We have been asking ourselves: How many exchanges will we have with the compañer@s of the CNI? How will we support them with their travel costs? These are the questions we ask ourselves; I see the compañer@s scratching their heads and pulling out their hair from so much thinking. But we know that all of you will support the CNI from your own realities so that they can get to CIDECI in San Cristóbal de Las Casas. From there our Zapatista chauffer-ologists will take over in order to bring them here to La Realidad; that part will be up to us.
So compañer@s of the Sixth, scratch your heads also and be careful not to pull your hair out, but above all send us your ideas for how you can help the compañer@s from the National Indigenous Congress travel to the exchange that we will have with them and the EZLN compas and bases of support. The first round of this exchange will be August 4-8.

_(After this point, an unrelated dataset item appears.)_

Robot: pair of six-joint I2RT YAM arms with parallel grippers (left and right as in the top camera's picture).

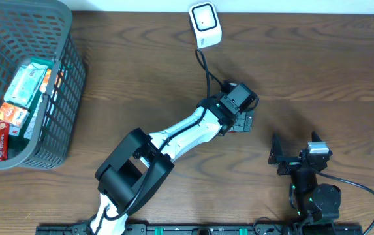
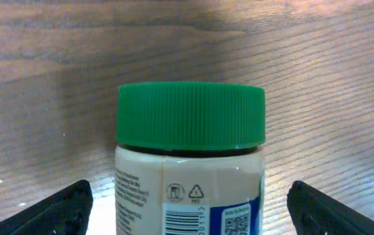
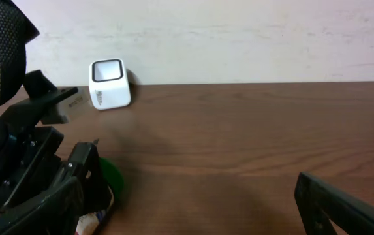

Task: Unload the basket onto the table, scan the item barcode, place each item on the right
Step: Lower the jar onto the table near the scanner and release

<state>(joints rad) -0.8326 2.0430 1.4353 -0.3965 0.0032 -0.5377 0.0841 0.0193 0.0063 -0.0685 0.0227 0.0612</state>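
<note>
1. Green-lidded plastic jar with a white barcode label stands upright on the dark wooden table, apart from the white boxy scanner
2. Left gripper: fingers spread wide either side of the jar, not touching
3. Right gripper: wide, empty

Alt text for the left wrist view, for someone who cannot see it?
A jar with a green ribbed lid fills the centre, its label's barcode facing the camera. The left gripper has its jaws open on either side, clear of it, over a wooden table.

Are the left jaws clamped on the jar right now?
No, the left jaws stand wide open, with a visible gap on each side of the green-lidded jar.
</note>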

We are going to ask the compas who work on the Enlace Zapatista webpage to make a special section called something like, “Exchange to support the exchange of the CNI.” There you can send your ideas and share the efforts that you are making or planning to help the CNI communities who are invited to this first exchange get here. This is how we are going to remember and cherish the memory of our CNI compa, DAVID RUIZ GARCIA, whose name we have given to this first exchange.
This way you can get ideas from each other on what to do, because there is little time left. This section will also serve to show us who is acting the fool, because we remember that some said that they didn’t support the Zapatista communities because they didn’t like the now defunct SupMarcos. Now that he is gone we can see that it wasn’t really about him at all, but that it was and is because those who made those comments do not like that the people, the communities, rule themselves; they want the people to obey them. They want to give the people orders to vote for this or that soccer team or political party, which is really the same thing when both are bought and paid. Here we can see clearly that educated people also harbor racism. That is, racism exists in the heart, even when the head is highly educated.
Oh, and another thing: compas of the independent, alternative, free, or whatever-you-call-it media, remember that you are invited to come after the exchange ends, on Saturday August 9, 2014, to hear and carry far and wide the word of the indigenous people who are participating. And perhaps this time we can do the press conference or whatever-you-call-it that we left pending last time. All of the Sixth is invited also.
That is all we wanted to tell you, compañer@s.
From the mountains of the Mexican Southeast,
Subcomandante Insurgente Moisés. Mexico, July of 2014. In the twentieth year since the beginning of the war against oblivion.